## What the exercise asks
Find the word "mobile" below. Copy each line that has it.

Collection entries:
::::::::

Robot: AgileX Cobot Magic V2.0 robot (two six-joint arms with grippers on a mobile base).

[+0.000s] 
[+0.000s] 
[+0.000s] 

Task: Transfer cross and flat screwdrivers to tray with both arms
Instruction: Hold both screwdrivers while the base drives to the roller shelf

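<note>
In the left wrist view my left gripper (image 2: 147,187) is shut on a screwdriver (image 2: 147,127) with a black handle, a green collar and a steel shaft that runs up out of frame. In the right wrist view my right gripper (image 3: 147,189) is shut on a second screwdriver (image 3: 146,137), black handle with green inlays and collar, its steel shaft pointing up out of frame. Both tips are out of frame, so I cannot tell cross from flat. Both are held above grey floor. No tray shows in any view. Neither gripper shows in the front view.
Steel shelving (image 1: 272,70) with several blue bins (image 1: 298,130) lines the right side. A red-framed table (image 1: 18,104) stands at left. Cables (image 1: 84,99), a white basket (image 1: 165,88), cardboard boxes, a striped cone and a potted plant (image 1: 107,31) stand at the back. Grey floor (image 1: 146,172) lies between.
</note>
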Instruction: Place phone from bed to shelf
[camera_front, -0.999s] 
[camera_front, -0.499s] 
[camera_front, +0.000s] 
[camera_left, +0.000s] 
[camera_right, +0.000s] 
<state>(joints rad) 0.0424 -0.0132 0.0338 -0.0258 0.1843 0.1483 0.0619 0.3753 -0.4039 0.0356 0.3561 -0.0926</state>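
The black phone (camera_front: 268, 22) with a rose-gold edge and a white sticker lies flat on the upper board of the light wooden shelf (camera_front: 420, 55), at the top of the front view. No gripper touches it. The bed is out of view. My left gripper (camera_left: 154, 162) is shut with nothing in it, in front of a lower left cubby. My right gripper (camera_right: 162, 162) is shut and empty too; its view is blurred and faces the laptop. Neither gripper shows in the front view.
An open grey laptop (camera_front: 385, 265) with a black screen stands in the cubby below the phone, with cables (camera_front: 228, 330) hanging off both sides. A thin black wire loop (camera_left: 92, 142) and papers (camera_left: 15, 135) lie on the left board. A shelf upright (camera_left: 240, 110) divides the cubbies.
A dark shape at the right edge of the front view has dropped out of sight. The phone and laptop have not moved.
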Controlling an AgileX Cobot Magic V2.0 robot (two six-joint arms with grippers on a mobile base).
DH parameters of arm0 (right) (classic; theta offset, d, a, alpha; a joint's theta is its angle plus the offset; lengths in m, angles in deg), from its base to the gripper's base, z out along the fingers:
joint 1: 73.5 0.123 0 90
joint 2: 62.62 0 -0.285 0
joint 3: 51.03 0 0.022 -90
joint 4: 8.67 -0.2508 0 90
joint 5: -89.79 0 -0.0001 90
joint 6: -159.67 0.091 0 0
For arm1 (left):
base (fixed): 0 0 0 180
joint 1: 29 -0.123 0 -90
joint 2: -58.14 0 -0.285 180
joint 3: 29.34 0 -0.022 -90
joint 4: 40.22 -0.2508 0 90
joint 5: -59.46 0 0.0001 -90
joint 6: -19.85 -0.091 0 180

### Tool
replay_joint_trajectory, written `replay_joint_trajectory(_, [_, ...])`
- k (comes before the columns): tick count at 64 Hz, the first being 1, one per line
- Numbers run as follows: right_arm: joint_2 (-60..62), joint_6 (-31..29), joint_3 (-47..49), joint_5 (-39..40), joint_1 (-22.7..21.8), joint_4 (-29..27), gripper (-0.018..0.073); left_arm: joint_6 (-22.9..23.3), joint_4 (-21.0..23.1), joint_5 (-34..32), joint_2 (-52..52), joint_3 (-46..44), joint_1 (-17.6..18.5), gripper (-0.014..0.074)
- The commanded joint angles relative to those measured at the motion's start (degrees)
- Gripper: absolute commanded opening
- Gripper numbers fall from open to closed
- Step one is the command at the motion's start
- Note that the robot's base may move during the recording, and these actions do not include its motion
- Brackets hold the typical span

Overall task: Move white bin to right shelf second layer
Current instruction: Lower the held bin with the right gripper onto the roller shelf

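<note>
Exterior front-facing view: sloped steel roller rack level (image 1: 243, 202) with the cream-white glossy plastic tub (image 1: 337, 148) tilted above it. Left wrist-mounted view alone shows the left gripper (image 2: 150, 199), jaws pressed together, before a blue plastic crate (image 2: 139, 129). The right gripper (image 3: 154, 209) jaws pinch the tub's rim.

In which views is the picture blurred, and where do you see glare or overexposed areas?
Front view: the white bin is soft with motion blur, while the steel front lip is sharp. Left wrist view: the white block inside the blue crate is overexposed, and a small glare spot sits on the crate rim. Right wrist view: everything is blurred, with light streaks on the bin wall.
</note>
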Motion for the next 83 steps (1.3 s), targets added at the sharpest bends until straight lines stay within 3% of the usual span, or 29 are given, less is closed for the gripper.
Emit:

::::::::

## Solution to this exercise
Robot: AgileX Cobot Magic V2.0 robot (two six-joint arms with grippers on a mobile base).
Controlling an AgileX Cobot Magic V2.0 robot (two six-joint arms with grippers on a mobile base).

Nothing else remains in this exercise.